Lecture 5 One-sample Goodness-of-fit test

Outline:

  • Q-Q plot
  • Goodness-of-fit test
    • Kolmogorov-Smirnov test
    • Cramer-von Mises test
    • Anderson-Darling test
  • Normality test
    • Shapiro-Wilk test
    • Shapiro-Francia test
    • Liliefors test

Lecture 6 Contingency Table

Outline:

  • Chi-squared test
  • Fisher exact test
  • McNamer's test
  • Mantel-Haenszel test

6.1 Chi-squared test

Intuition: Set up contingency table, apply chi-squared test.

  • This test is called a test for homogeneity of binomial proportions. In this situation, one set of margins is fixed and the number of successes in each row is a random variable.
Exposed Unexposed Total
Case \(O_{11}\) \(O_{12}\) \(n_{1.}\)
Control \(O_{21}\) \(O_{22}\) \(n_{2.}\)
Total \(n_{.1}\) \(n_{.2}\) \(n_{..}\)

The expected number of units in the \((i,j)\) cell :

\[E_{ij}=\frac{n_{i.}n_{.j}}{n_{..}}\]

Test statistics:

\[\chi^2=\sum_{i,j}\frac{(O_{ij}-E_{ij})^2}{E_{ij}}\stackrel{H_0}\sim \chi^2_1\]

Test statistics with Yates' continuity correction :

\[\chi^2=\sum_{i,j}\frac{(|O_{ij}-E_{ij}|-0.5)^2}{E_{ij}}\stackrel{H_0}\sim \chi^2_1\]

Alternative form:

\[\chi^2=\frac{n_{..}(n_{11}n_{22}-n_{12}n_{21})^2}{n_{.1}n_{.2}n_{1.}n_{2.}}\]

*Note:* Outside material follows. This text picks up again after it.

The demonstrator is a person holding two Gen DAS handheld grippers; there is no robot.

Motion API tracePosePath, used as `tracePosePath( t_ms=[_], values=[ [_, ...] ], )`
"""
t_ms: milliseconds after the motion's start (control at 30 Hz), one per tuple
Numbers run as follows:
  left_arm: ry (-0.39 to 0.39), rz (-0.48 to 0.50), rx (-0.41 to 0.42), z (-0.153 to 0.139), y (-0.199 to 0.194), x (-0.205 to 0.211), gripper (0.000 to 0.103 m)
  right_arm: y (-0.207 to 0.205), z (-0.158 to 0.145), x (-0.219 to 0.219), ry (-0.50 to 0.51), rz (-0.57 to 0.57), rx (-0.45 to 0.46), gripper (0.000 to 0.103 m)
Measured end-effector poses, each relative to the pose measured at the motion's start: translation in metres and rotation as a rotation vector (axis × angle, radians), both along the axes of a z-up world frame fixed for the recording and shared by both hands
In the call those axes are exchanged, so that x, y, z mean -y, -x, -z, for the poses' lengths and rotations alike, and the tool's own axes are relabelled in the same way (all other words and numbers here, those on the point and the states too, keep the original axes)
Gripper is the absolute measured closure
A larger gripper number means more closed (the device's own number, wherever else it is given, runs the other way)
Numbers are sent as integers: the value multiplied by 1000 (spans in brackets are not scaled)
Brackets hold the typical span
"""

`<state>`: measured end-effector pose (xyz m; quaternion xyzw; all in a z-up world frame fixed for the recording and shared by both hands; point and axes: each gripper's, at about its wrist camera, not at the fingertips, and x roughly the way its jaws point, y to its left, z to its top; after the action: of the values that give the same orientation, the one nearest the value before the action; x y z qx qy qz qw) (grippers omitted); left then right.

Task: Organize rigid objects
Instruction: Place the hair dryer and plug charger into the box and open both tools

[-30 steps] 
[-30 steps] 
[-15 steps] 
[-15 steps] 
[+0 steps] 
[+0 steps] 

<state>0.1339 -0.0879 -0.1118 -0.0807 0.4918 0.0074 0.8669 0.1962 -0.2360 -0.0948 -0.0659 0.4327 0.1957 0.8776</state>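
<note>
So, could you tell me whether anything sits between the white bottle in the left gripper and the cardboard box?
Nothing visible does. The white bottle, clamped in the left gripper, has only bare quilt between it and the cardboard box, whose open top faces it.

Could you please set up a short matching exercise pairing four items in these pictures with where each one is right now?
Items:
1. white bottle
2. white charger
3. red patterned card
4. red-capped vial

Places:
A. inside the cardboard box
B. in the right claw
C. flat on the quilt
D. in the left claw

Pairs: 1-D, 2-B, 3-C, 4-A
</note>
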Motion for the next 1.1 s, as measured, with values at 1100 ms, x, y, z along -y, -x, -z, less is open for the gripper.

Note: The test is used only when \(E_{ij}>5,\forall i,j.\)

  • The \(\chi^2\) statistic can be used
    • the rows are fixed (binomial)
    • the colomns are fixed (binomial)
    • the total sample size is fixed (multinomial)
    • none are fixed (Poisson)
  • For a given set of data, any of these assumptions results in the same value for the \(\chi^2\) statistic.
  • \(df=n_{..}-1\)

6.2 Fisher exact test

Situation: Categorical data, small samples

Target: Figure out whether the difference is significant between two categories.

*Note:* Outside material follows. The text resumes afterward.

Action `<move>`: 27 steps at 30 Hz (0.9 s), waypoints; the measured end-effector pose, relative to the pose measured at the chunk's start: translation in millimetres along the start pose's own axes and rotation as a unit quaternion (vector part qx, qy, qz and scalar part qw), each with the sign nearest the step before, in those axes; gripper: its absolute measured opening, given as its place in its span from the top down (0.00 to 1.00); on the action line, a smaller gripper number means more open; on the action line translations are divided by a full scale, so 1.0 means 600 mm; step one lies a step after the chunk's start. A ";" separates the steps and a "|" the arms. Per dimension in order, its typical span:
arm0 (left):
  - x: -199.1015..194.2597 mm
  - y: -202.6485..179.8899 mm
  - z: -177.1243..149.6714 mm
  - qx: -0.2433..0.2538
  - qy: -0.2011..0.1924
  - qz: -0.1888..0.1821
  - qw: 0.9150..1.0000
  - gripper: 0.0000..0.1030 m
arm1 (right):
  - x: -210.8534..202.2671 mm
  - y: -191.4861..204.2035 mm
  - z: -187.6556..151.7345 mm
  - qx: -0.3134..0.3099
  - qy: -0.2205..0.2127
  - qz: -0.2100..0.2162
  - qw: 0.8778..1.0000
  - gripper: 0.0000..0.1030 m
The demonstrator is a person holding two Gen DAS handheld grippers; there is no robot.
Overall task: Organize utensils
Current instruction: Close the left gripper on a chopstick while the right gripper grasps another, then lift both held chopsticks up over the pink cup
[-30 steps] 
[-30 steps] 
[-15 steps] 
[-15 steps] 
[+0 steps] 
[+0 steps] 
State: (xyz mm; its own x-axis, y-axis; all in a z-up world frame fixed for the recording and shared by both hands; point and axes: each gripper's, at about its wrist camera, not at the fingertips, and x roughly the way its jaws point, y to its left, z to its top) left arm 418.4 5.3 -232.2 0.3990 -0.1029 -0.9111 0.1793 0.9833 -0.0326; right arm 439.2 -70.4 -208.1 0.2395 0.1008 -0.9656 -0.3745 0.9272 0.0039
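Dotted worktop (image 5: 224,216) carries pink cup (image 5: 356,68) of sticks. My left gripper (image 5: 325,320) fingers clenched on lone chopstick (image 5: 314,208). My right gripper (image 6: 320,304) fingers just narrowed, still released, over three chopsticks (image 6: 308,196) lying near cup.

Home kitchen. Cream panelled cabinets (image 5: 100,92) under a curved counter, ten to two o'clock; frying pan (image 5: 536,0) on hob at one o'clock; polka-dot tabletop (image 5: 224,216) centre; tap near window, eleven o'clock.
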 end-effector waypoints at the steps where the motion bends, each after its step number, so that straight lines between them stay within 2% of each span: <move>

Hypothesis: \(H_0:p_1=p_2=p\quad v.s. \quad H_1:p_1\not ={p_2}\)

Exact Probability of Obeserving a Table with a certain cell :

\[Pr(n_{11},n_{12},n_{21},n_{22})=\frac{n_{1.}!n_{2.}!n_{.1}!n_{.2}!}{n_{..}!n_{11}!n_{12}!n_{21}!n_{22}!}\]

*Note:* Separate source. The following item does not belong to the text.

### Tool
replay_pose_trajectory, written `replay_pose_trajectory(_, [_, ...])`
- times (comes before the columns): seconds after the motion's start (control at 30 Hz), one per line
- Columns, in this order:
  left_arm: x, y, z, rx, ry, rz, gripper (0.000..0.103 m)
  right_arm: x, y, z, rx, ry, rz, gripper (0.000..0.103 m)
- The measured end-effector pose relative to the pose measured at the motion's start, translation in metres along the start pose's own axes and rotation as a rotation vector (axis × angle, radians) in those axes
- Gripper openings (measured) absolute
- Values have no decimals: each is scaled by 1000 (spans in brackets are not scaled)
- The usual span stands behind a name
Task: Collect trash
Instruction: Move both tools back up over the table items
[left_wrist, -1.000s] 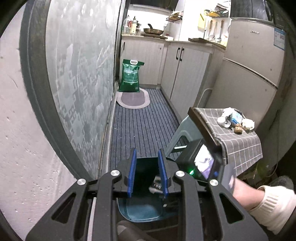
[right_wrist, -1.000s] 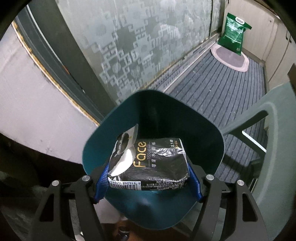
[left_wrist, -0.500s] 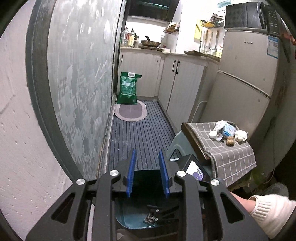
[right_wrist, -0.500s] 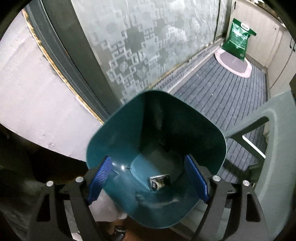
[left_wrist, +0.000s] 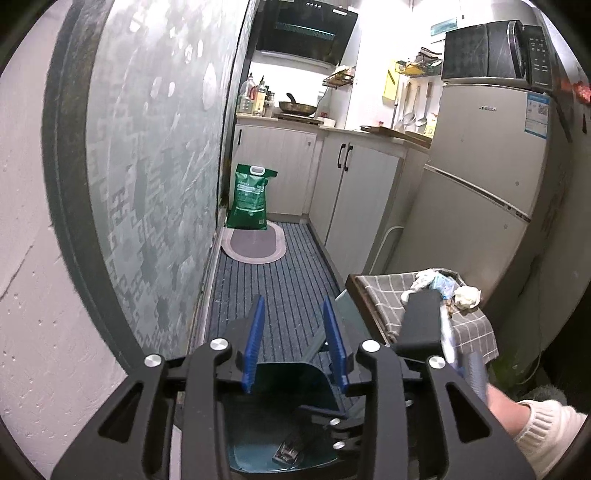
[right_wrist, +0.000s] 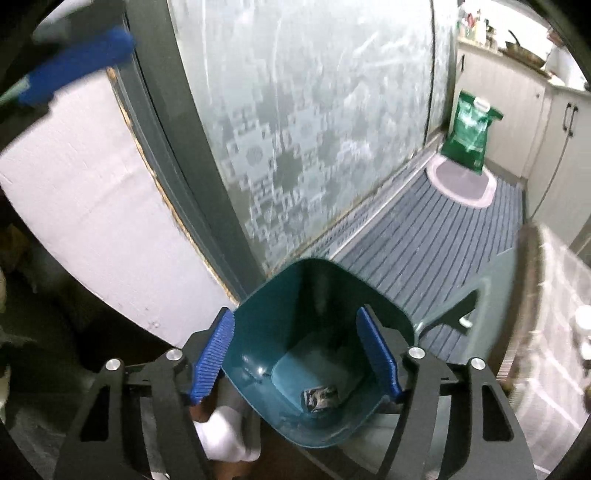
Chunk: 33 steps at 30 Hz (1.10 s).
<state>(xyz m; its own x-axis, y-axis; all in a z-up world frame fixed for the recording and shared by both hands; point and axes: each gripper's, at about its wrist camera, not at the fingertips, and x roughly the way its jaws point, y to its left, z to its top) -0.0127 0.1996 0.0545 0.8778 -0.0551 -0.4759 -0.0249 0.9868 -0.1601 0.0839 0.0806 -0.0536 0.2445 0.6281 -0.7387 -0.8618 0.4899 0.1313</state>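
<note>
A teal bin (right_wrist: 280, 295) stands on the floor by the frosted glass door. A black tissue pack (right_wrist: 321, 397) lies on its bottom, also seen as the pack (left_wrist: 290, 451) in the left wrist view. My right gripper (right_wrist: 295, 354) hangs above the bin mouth, its jaws closing with nothing between them. My left gripper (left_wrist: 295, 343) is over the bin's (left_wrist: 280, 398) far rim, jaws opening and empty. One of its blue pads (right_wrist: 74, 62) shows high at the upper left of the right wrist view. More trash, a crumpled tissue (left_wrist: 467, 295) among it, sits on a small table.
The small table's checked cloth (left_wrist: 384, 295) is to the right, with a grey-green stool (right_wrist: 491, 280) beside the bin. A green bag (left_wrist: 251, 199) and an oval mat (left_wrist: 255, 245) lie at the far end. Cabinets (left_wrist: 354, 192) and a fridge (left_wrist: 480, 184) line the right.
The tissue pack left my right gripper and dropped to the bin's bottom. The right gripper then rose above the bin. My left gripper rose too, and its jaws widened a little.
</note>
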Motion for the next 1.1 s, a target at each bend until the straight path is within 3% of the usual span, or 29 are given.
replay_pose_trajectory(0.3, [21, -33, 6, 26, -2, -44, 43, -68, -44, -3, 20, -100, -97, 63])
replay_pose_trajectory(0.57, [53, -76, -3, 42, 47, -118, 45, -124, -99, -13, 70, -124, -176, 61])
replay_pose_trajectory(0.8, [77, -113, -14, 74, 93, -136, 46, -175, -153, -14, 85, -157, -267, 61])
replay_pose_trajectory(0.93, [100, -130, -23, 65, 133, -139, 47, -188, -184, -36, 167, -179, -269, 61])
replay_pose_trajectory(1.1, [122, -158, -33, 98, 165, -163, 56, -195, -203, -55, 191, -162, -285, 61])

Suppose we consider all possible tables with fixed row margins and fixed column margins. Then rearrange the rows and columns so that \(n_{1.}\leq n_{2.}, n_{.1}\leq n_{.2}\).

The random variable \(X\) denote the cell count in \((1,1)\) : \[Pr(X=a)=\frac{n_{1.}!n_{2.}!n_{.1}!n_{.2}!}{n_{..}!a!(n_{1.}-a)!(n_{.1}-a)!(n_{.2}-n_{1.}+a)!}\stackrel{H_0}{\sim}Hypergeometric(n_{1.},n_{2.},n_{..})\]

Also, under \(H_0\) :

\[E(X)=\frac{n_{1.}n_{.1}}{n_{..}},\quad Var(X)=\frac{n_{1.}n_{2.}n_{.1}n_{.2}}{n_{..}^2(n_{..}-1)}\]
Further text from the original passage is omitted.